The most recent data shows land and freshwater conservation in Canada is falling short of the 17 per cent target for 2020, with 13.5 per cent of terrestrial area currently protected. In terms of protecting marine life, the country has made more progress — 13.9 per cent of marine and coastal areas is conserved, surpassing the 2020 goal of 10 per cent.
As COP15 in Montreal draws near, here are some solutions that could change the status quo.
A Canadian initiative launched in October hopes to help spur grassroots action by making it easier for the public at large to understand where crucial habitats are located.
The Key Biodiversity Areas program has an interactive map that visualizes biodiversity hotspots in Canada, where rare species and ecosystems are concentrated.
Areas identified on the map aren’t guaranteed to be protected or conserved. Instead, the idea is that by sharing the information publicly, the program can be used as a springboard for conservation efforts by citizens, community organizations and Indigenous-led stewardship.
“We’ve already had people in all sorts of sectors saying, ‘OK, if this is identified as a key biodiversity area, we might be able to get more funding for this, to be able to steward it better,'” said Ciara Raudsepp-Hearne, director of Key Biodiversity Areas at Wildlife Conservation Society Canada.
Until now, Raudsepp-Hearne said that information didn’t exist in a standardized, national format.

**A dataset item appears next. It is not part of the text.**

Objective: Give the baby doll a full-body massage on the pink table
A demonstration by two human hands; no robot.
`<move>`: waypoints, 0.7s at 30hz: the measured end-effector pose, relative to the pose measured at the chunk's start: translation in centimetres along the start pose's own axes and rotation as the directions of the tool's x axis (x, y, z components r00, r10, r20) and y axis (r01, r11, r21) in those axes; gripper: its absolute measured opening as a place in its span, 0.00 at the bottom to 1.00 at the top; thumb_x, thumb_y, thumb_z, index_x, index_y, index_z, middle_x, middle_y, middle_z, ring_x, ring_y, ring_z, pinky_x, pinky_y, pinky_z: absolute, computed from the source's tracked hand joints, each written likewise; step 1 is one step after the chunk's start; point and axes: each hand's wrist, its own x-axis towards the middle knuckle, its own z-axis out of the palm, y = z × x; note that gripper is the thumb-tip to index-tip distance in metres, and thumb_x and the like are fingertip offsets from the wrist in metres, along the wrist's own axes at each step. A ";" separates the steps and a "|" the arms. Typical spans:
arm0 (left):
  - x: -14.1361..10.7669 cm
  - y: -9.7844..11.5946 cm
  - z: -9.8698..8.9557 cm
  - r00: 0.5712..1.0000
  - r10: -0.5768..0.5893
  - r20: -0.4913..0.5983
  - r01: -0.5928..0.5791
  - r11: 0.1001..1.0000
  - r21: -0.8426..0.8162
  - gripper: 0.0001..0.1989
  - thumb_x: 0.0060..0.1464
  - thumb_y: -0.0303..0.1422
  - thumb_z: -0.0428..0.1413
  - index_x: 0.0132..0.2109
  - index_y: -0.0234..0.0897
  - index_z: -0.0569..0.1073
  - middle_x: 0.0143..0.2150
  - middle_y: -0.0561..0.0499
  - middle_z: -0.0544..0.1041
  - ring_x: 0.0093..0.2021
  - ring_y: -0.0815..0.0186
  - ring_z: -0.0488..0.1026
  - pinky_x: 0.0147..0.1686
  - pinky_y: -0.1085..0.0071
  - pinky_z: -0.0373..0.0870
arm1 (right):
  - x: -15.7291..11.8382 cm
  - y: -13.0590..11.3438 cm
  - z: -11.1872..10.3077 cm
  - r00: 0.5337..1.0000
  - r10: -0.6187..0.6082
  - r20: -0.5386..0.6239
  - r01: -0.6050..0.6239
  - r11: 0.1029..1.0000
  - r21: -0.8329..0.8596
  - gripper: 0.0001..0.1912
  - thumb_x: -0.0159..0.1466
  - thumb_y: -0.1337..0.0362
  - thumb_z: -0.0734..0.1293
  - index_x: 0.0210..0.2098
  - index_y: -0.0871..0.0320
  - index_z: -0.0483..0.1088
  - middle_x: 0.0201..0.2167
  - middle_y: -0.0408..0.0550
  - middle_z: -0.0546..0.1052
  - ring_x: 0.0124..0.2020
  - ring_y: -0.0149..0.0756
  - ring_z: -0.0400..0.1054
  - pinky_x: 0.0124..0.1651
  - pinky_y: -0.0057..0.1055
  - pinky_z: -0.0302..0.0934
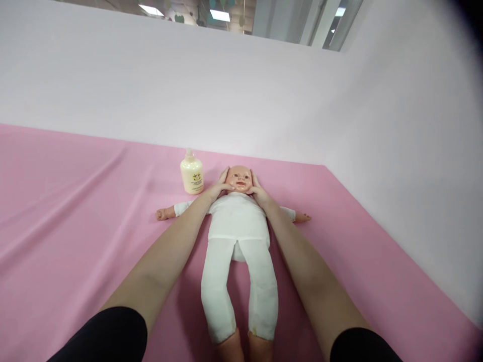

Accounting for forests and wetlands — literally
Another idea being pitched is adding biodiversity to the balance sheet, so to speak, to ensure natural assets are factored into government decision-making.
A recent paper, from the University of Waterloo’s Intact Centre on Climate Adaptation, calls for the establishment of national guidelines to value green infrastructure (wetlands, forests and lakes) in the same way that is standard practice for “grey” infrastructure (roads, dams and water treatment plants).
“Every day, people benefit from services that nature provides, be that flood protection or protection from extreme heat or purifying our water or air. But we take those services for granted,” said Joanna Eyquem, managing director of climate resilient infrastructure at the Centre on Climate Adaptation.
While some have pushed back against this approach, arguing nature can’t be limited to a financial value, Eyquem said it’s not about slapping a price tag on nature as a whole, but on the services it provides.
“If we say nature is worth so much that we’re not going to put a price tag on it, we’re actually putting a price tag of zero [on it],” she said.
A stronger federal biodiversity law
Some activists say what’s needed is a federal law to guarantee the protection of flora and fauna in the country.
Salomé Sané, a Greenpeace Canada climate campaigner who worked on a paper calling for biodiversity legislation, said a law would hold Ottawa accountable on translating biodiversity promises into concrete action.
“We want an act that sets clear biodiversity targets, clear implementation mechanisms and clear legal recourses in the case of a failed target.”
While Canada does have some biodiversity protections in place, such as the Species At Risk Act (SARA), the government has long been criticized for its reticence in using the powers enshrined in the act.
Sané is hopeful the COP15 summit will be a turning point.
“We really want it to be like the Paris [agreement] moment — if not more — for biodiversity,” she said. “It’s that once in a decade opportunity for governments around the world.”